The report discusses how games drive video engagement across a wide range of platforms and formats, how the “exceptionally uneven nature of device and console ownership” is having “a profound impact” on their “inclusion or exclusion from social groups,” and the importance of how-to videos.

And when it came to recommendations, there is something here as well for those beyond public media. “When we ask youth for their advice on how public media could create more appealing content for kids their age, the issue of representation is paramount: they want to see kids like them, as well as others who reflect the diversity they see in their generation.” In addition, “Our method of talking to tweens and teens, asking for their opinions, informing what is possible and what might help to fill some of these gaps in commercial media is a model moving forward for public media to consider.” In my design practice, speaking with end users is just good user-based design, which is why both high school and college students are part of my research to inform new pathways to college. But this recommendation can serve as a helpful reminder to us all. Especially when serving youth. As they wrote, “Kids are grateful for a chance to be heard, and they were surprised that we were taking their opinions seriously.”

The report spends a good amount of time addressing youth’s interests in not just consuming something of value but creating something of value, explaining why they spend so much time in social media dialogues (text chats on YouTube, video exchanges on TikTok, photo play on Instagram, etc.). This is framed as speaking to youth interest in representation, in personalization, in peer-produced content.

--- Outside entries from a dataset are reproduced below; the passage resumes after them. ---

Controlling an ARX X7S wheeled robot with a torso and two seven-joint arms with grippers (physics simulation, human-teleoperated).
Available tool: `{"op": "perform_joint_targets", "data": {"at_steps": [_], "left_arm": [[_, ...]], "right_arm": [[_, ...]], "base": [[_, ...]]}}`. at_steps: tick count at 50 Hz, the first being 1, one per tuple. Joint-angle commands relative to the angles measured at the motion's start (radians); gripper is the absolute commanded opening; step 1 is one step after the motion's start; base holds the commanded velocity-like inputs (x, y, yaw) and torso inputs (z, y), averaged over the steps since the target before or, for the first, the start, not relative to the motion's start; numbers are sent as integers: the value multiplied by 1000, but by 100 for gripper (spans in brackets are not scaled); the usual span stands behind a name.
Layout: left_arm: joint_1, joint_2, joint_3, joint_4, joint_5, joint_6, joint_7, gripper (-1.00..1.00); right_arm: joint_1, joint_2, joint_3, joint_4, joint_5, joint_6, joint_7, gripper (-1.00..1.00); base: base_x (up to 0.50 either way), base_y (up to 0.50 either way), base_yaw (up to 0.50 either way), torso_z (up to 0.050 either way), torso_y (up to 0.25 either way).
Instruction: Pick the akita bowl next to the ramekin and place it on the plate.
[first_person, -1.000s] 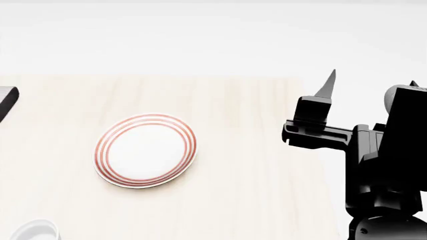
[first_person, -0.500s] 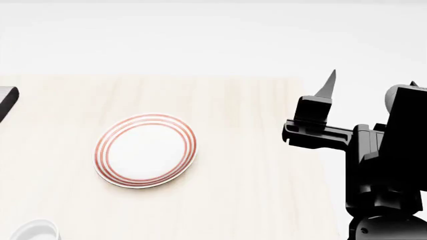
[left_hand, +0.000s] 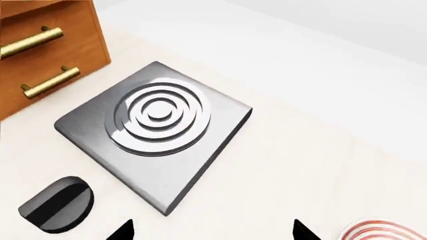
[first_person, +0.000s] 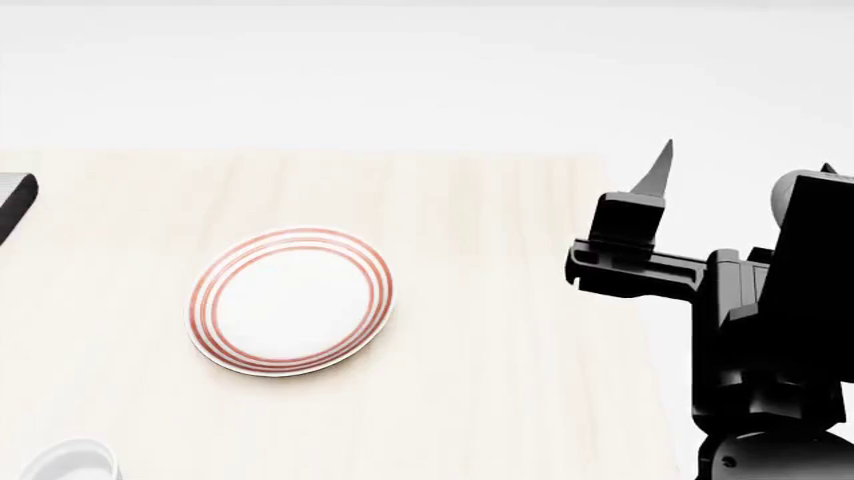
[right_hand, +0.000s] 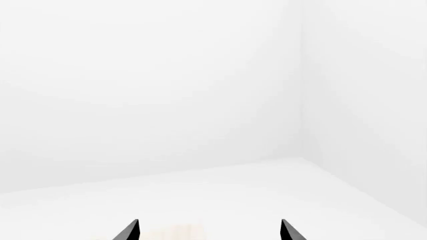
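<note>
The right tool stands raised at the right edge of the head view, black, its thin pointed fingertips aimed upward, nothing between them. In the right wrist view the two dark tips sit wide apart at the bottom of the frame, facing blank white walls and floor, with only a sliver of pale wood between them.

The left tool shows only in its own wrist view, two black tips poking up from the bottom edge, spread well apart and holding nothing.

Past those tips lies the light wooden table. On it, centre-left of that frame, a square grey metal slab with raised concentric rings. At the lower left, a black round knob-like disc sits near the slab's corner. In the upper left, an orange-brown wooden drawer unit with brass bar handles.

The round shallow white plate with red rings around its rim lies flat on the table, left of centre in the head view, nothing on it; its edge peeks in at the wrist frame's lower right. At the head view's bottom left corner, the rim of a white round dish is cut off; what it is cannot be told. No patterned bowl shows in any view.
</note>
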Motion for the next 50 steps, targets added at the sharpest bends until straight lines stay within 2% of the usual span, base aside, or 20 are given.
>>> {"op": "perform_joint_targets", "data": {"at_steps": [1,22,31,50], "left_arm": [[58,26,-82,39,-88,19,-50,100],[132,57,-165,115,-145,59,-106,100],[155,45,-172,141,-163,61,-112,100],[194,19,-240,197,-258,-8,-222,100]], "right_arm": [[5,-17,24,1,-9,6,-13,100],[4,-12,21,4,-1,0,-5,100],[0,-11,19,9,0,-9,-4,100],[-2,-6,13,17,3,-21,0,100]], "base": [[0,0,0,0,0],[0,0,0,0,0],[0,0,0,0,0],[0,0,0,0,0]]}}
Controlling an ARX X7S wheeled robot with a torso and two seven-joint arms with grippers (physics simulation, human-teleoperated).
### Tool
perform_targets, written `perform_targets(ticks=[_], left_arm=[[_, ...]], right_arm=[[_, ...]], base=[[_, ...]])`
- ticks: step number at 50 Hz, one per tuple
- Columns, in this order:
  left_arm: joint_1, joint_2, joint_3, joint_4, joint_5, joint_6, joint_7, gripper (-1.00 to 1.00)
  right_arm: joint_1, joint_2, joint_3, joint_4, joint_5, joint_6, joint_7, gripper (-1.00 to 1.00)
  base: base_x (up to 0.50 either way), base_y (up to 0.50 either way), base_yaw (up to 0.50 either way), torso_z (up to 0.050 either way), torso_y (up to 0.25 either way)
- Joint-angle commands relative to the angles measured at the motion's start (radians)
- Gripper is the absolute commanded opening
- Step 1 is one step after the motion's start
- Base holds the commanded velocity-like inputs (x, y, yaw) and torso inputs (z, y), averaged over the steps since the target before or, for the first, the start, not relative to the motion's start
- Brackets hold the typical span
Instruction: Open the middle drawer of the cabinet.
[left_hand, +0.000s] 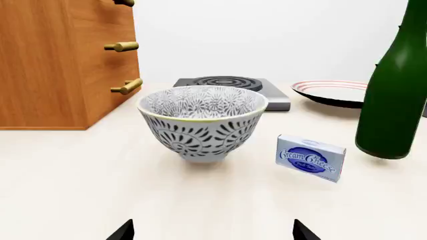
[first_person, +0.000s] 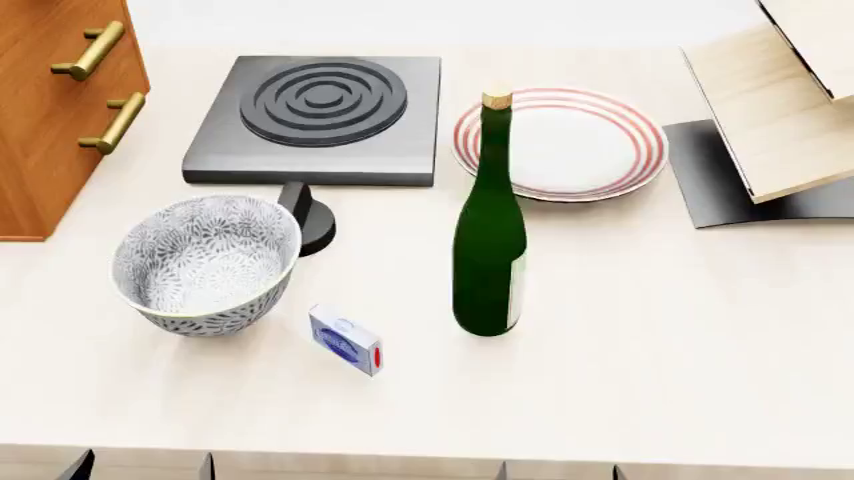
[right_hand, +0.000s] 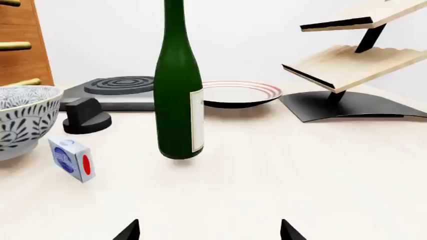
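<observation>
Your left tool (left_hand: 212, 232) and right tool (right_hand: 209, 231) sit low at the tabletop's (first_person: 641, 350) near edge, fingertips spread wide, holding nothing. Bowl (first_person: 204, 263) and bottle (first_person: 490, 240) mid-frame. Cabinet (first_person: 47, 130) upper left; middle drawer (left_hand: 107, 50) shut, its handle (first_person: 88, 50) untouched.

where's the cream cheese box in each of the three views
Left wrist view: cream cheese box right of the patterned bowl.
Head view: box near the table's front, below-right of the bowl.
Right wrist view: box at lower left, beside the bowl.
Shared landmark: the bowl.
</observation>
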Motion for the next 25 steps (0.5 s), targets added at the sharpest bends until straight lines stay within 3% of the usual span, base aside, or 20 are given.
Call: perform_targets(ticks=[1, 9, 25], left_arm=[[0.001, -0.016, 0.019, 0.005, -0.012, -0.003, -0.02, 1.0], [0.025, -0.045, 0.042, 0.092, -0.026, -0.029, -0.06, 1.0], [0.165, -0.09, 0.069, 0.524, -0.047, -0.105, -0.097, 1.0]], right_arm=[[-0.004, 0.017, -0.022, -0.007, 0.002, 0.001, 0.026, 1.0], [-0.04, 0.044, -0.041, -0.12, 0.041, 0.032, 0.054, 1.0], [-0.209, 0.097, -0.034, -0.597, 0.108, 0.084, 0.091, 1.0]], base=[[0.0, 0.0, 0.0, 0.0, 0.0], [0.0, 0.0, 0.0, 0.0, 0.0], [0.0, 0.0, 0.0, 0.0, 0.0]])
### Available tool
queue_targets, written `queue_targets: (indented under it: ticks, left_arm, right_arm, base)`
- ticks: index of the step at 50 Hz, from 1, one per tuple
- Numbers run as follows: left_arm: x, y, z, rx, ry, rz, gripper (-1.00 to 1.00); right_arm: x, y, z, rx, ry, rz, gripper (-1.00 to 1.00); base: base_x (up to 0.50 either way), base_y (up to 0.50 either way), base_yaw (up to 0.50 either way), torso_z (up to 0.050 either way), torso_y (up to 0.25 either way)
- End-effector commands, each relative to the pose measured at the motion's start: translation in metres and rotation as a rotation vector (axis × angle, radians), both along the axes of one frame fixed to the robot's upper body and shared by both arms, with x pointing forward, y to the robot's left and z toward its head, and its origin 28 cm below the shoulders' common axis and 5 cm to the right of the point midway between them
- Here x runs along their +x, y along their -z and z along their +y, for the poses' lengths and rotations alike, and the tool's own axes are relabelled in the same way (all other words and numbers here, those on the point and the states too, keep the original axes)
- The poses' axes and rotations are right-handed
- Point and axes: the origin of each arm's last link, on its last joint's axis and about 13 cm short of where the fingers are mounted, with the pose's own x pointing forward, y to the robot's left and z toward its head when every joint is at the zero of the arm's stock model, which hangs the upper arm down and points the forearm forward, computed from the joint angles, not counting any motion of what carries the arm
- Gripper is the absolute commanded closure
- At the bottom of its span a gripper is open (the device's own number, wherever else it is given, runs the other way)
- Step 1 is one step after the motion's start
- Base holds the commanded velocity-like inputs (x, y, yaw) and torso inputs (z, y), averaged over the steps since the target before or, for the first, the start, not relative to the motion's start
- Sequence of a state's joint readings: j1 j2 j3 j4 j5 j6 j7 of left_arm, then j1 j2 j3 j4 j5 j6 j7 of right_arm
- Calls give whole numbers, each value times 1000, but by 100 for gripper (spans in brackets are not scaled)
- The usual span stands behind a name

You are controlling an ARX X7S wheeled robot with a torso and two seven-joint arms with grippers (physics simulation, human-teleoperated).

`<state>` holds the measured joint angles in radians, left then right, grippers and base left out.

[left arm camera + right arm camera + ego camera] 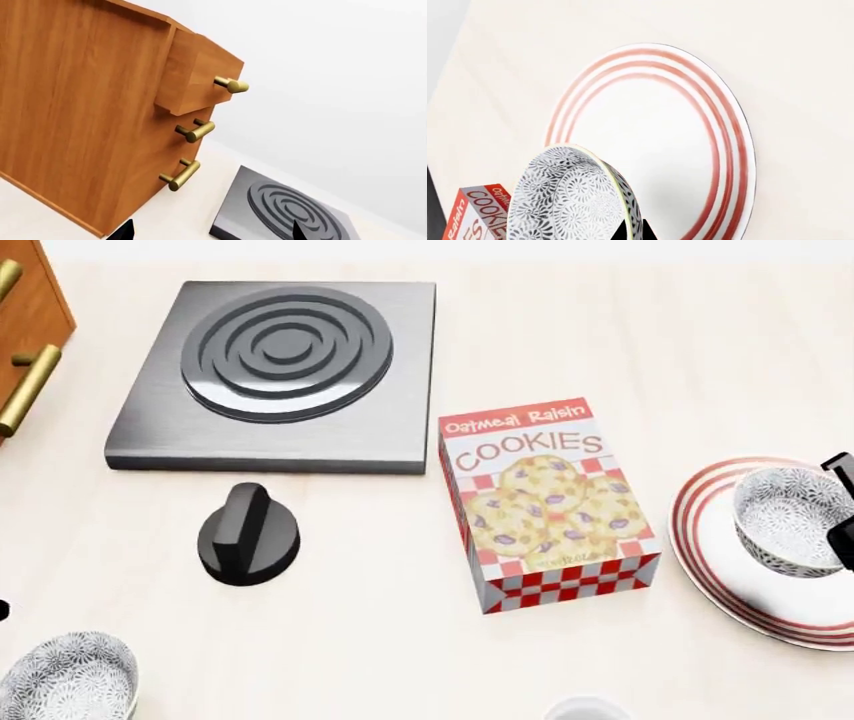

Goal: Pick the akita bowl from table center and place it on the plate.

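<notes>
Nearest us, a second speckled bowl sits untouched. Farther right, we see the right gripper pinching the akita bowl by its rim, over the plate. Left gripper: we cannot tell its spread.

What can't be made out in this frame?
- Right hand: head view edge cuts it; grip on akita bowl unclear.
- Whether the bowl touches the plate: wrist view hides its underside.
- Left hand: only fingertips show, left wrist view.
- White cup: cut by head view's bottom edge.
</notes>
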<state>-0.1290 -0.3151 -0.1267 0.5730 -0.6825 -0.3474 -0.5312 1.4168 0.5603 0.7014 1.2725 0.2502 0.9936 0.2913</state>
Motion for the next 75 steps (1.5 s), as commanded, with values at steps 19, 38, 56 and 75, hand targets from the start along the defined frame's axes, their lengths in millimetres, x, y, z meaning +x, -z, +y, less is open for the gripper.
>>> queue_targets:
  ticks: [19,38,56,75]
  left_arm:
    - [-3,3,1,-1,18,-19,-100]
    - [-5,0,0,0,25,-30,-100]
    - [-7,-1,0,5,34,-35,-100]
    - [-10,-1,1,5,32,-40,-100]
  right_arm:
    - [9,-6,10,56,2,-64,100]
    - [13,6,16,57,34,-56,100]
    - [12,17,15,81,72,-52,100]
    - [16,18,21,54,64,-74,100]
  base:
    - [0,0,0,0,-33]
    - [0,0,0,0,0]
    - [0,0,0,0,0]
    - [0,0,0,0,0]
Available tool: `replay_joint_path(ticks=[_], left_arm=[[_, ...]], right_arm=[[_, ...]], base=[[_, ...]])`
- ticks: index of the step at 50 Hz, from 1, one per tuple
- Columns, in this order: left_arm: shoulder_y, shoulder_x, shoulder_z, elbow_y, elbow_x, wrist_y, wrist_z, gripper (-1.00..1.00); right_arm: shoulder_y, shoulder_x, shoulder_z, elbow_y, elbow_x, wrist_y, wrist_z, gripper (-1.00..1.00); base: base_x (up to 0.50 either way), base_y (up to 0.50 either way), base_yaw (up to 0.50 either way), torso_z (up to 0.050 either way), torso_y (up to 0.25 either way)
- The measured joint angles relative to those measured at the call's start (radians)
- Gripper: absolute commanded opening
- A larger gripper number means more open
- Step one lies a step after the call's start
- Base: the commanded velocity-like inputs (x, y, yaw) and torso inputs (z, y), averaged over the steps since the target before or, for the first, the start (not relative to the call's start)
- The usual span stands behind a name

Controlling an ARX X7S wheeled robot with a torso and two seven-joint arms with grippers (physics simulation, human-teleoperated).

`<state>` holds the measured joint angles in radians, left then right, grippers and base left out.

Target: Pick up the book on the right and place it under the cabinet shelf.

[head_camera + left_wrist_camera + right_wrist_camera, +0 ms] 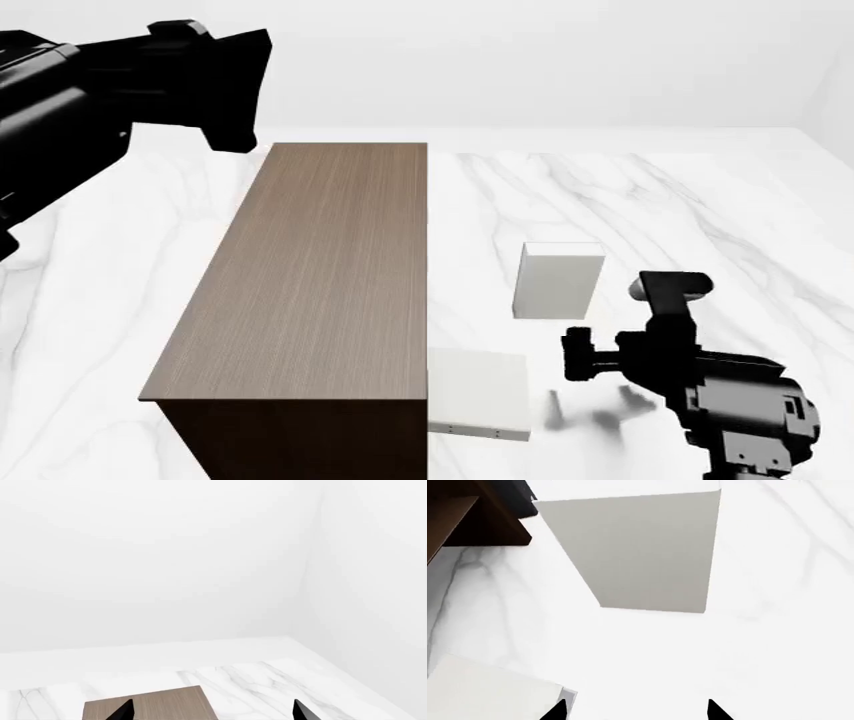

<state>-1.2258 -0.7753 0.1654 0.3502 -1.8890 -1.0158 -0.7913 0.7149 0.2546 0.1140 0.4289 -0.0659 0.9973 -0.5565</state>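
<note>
The book (557,283) to be moved stands upright on the marble table (694,210), well right of the cabinet shelf (314,290) and beyond a second, alike book (478,392) that lies flat just beside the cabinet's front corner. In the right wrist view the upright book (640,555) fills the upper part of the frame, its broad pale grey face toward the camera, with the flat book (487,690) at one lower corner. The right gripper (635,711) is empty, its two dark fingertips spread apart and aimed at the bare marble just short of the standing book, not touching it. The left gripper (213,711) is likewise spread and holds nothing, hanging high over the far end of the cabinet (150,704). The book looks thin, stiff and probably light, with smooth plain faces that may slip, and standing on a narrow edge it would likely topple at a nudge. A sound hold would be across its thickness, pads on the two broad faces near the top, closed squarely before any lift.
</note>
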Motion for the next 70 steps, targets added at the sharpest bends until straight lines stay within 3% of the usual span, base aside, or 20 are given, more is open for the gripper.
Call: replay_joint_path(ticks=[22, 44, 70], left_arm=[[0.074, -0.059, -0.060, 0.077, -0.088, 0.055, -0.064, 1.00], [0.236, -0.131, -0.213, 0.216, -0.172, 0.161, -0.147, 1.00], [0.299, -0.138, -0.260, 0.243, -0.170, 0.192, -0.147, 1.00]], right_arm=[[-0.075, 0.004, -0.086, 0.073, -0.056, -0.190, 0.066, 1.00], [-0.019, -0.038, -0.158, 0.335, -0.071, -0.404, 0.100, 1.00], [0.089, -0.089, -0.231, 0.604, -0.070, -0.582, 0.109, 1.00]], base=[[0.00, 0.00, 0.00, 0.000, 0.000], [0.00, 0.00, 0.00, 0.000, 0.000], [0.00, 0.00, 0.00, 0.000, 0.000]])
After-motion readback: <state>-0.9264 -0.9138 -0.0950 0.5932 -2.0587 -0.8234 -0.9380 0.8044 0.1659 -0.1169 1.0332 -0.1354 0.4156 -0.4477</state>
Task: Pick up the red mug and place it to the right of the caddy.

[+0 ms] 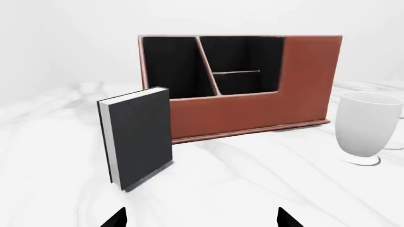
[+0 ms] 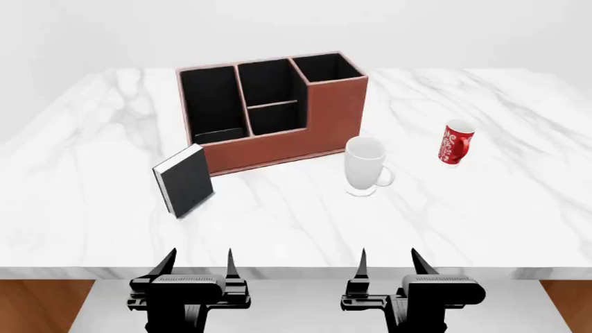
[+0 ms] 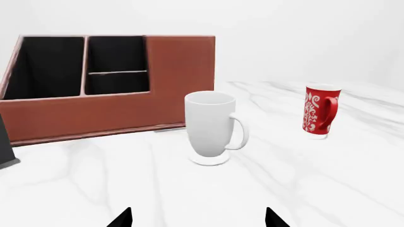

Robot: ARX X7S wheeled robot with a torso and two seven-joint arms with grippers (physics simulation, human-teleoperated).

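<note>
Nothing is done yet: both end effectors, left (image 2: pixel 196 267) and right (image 2: pixel 389 267), hang released and empty, well apart from the red mug (image 2: pixel 455 143) standing beyond the white mug (image 2: pixel 365 165), right of the caddy (image 2: pixel 270 111).

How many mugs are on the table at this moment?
2. The white mug stands just in front of the caddy's taller end. The red mug stands apart, farther toward the robot's right. Both are upright; the caddy's compartments look empty from the head view.
</note>
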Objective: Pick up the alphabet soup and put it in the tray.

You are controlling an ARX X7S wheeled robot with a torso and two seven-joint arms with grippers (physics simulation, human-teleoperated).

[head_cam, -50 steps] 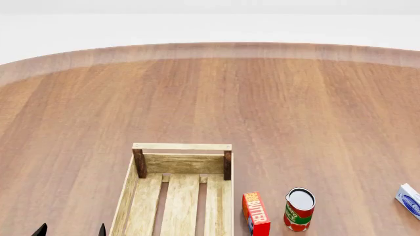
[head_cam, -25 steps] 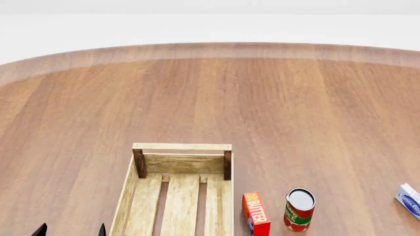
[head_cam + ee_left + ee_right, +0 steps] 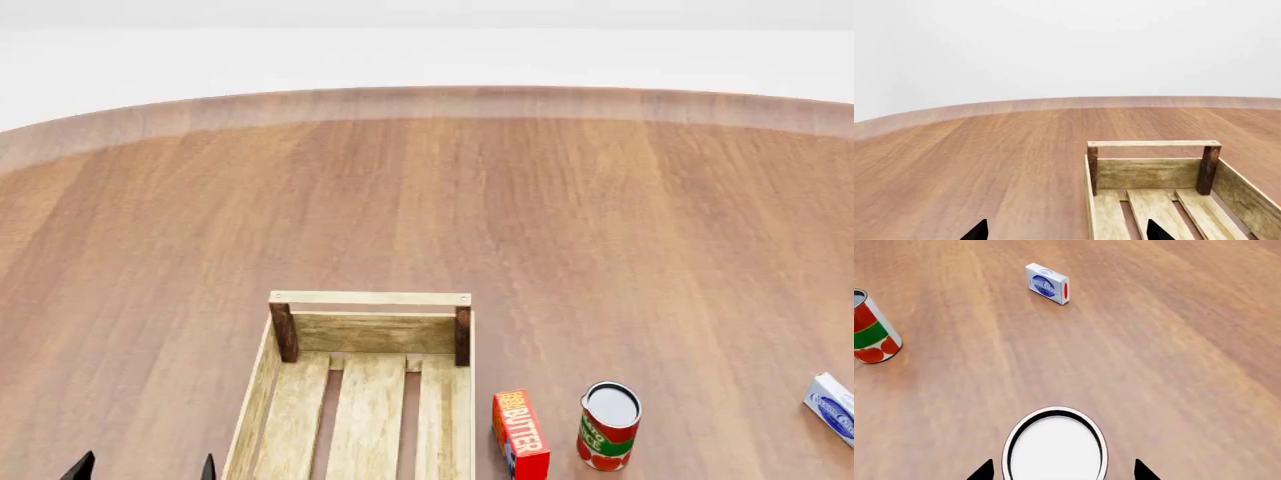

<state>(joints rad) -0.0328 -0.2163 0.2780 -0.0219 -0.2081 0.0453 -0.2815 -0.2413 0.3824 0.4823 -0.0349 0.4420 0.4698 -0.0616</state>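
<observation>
The alphabet soup (image 3: 1056, 446) shows only in the right wrist view, as a white round top with a dark rim directly between the two dark fingertips of the right end effector (image 3: 1062, 471), which stand wide, one on each side of the can and apart from it; the label is not visible from here, so I judge by the top alone that this is the right can. The main risk, I think, is that one fingertip comes down on the rim and not beside it, so that the can tips or rolls on the tabletop (image 3: 534, 220). A second risk is confusion with the red-and-green can (image 3: 610, 426), which stands near the front edge of the tabletop, beside the butter box (image 3: 521, 434). The tray (image 3: 370, 299) stands at the front edge too, on the other side of the butter box, so the carried can could knock these two on the way if it travels low. The small white box (image 3: 1047, 283) lies farther off and is no obstacle. The right arm hovers above the can, pointing forward and down. The left end effector (image 3: 1062, 231) is also wide and holds nothing, with one tip over the tray's slats and the other over bare wood.
</observation>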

Critics see this “abundance of content and personalization … [as] more noise than promise,” akin to the label applied to television 60 years ago when it was famously called the “vast wasteland”. We all know today how Sesame Street’s founder, Joan Ganz Cooney, responded. The report suggests this is a similar moment, a time that calls for vision to “create a trusted space for learning and growing as youth transition from childhood to adulthood and develop identities deeply intertwined with the media ecosystem.”

I look forward to watching as others respond to that call and participating in projects like this, which are engaging youth in building that bridge to their future.